# Activity
Write out the line that has "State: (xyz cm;" in it, along with each line that comes after it until the listing ends, and add nothing.

◆ ◆ ◆

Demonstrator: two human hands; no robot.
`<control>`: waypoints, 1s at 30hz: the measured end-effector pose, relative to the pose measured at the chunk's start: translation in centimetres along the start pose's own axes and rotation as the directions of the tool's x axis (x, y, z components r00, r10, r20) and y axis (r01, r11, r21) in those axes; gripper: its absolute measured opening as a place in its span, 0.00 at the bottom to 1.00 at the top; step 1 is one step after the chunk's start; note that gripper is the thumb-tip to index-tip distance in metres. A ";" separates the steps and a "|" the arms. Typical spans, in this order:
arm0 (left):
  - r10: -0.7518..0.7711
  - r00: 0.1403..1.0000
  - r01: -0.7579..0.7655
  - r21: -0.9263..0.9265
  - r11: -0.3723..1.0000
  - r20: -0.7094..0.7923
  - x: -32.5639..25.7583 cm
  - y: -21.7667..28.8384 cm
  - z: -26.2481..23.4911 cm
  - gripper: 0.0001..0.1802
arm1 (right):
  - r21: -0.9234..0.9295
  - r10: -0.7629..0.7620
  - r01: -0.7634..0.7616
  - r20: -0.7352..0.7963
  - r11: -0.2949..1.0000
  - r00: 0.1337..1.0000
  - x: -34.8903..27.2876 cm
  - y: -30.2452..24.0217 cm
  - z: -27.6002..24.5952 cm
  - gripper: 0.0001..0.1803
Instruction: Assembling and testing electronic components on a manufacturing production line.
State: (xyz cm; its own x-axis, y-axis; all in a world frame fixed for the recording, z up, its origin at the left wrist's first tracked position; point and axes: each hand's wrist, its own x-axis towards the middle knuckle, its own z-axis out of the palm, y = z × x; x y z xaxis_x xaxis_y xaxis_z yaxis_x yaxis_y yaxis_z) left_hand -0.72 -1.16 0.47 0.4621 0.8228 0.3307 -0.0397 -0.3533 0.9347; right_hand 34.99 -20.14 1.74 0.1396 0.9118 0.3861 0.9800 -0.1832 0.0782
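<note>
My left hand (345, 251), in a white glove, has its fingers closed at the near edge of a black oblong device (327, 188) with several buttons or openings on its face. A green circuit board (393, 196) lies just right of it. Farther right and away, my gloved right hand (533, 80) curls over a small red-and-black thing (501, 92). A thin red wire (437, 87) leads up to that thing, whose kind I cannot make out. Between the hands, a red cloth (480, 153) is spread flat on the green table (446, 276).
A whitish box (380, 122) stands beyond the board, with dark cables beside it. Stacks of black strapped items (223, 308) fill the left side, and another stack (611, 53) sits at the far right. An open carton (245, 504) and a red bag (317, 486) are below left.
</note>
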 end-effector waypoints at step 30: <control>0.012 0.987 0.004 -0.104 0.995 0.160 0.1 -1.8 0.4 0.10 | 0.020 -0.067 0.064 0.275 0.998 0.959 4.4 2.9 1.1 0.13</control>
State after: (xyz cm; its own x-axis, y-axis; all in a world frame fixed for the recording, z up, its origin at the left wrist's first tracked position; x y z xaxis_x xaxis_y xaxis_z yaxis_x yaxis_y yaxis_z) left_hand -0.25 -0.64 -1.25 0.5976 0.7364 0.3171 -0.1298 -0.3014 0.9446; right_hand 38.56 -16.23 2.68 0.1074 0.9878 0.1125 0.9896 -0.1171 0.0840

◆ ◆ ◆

# Response area
State: (xyz cm; its own x-axis, y-axis; all in a world frame fixed for the recording, z up, its origin at the left wrist's first tracked position; point and axes: each hand's wrist, its own x-axis towards the middle knuckle, its own z-axis out of the palm, y = z × x; x y z xaxis_x xaxis_y xaxis_z yaxis_x yaxis_y yaxis_z) left_hand -0.72 -1.16 0.47 0.4621 0.8228 0.3307 -0.0397 -0.3533 0.9347; right_hand 34.99 -20.14 1.74 0.1396 0.9118 0.3861 0.9800 -0.1832 0.0782
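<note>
My left hand (345, 251), in a white glove, has its fingers closed at the near edge of a black oblong device (327, 188) with several buttons or openings on its face. A green circuit board (393, 196) lies just right of it. Farther right and away, my gloved right hand (533, 80) curls over a small red-and-black thing (501, 92). A thin red wire (437, 87) leads up to that thing, whose kind I cannot make out. Between the hands, a red cloth (480, 153) is spread flat on the green table (446, 276).
A whitish box (380, 122) stands beyond the board, with dark cables beside it. Stacks of black strapped items (223, 308) fill the left side, and another stack (611, 53) sits at the far right. An open carton (245, 504) and a red bag (317, 486) are below left.
</note>
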 end-effector waypoints at step 30: <control>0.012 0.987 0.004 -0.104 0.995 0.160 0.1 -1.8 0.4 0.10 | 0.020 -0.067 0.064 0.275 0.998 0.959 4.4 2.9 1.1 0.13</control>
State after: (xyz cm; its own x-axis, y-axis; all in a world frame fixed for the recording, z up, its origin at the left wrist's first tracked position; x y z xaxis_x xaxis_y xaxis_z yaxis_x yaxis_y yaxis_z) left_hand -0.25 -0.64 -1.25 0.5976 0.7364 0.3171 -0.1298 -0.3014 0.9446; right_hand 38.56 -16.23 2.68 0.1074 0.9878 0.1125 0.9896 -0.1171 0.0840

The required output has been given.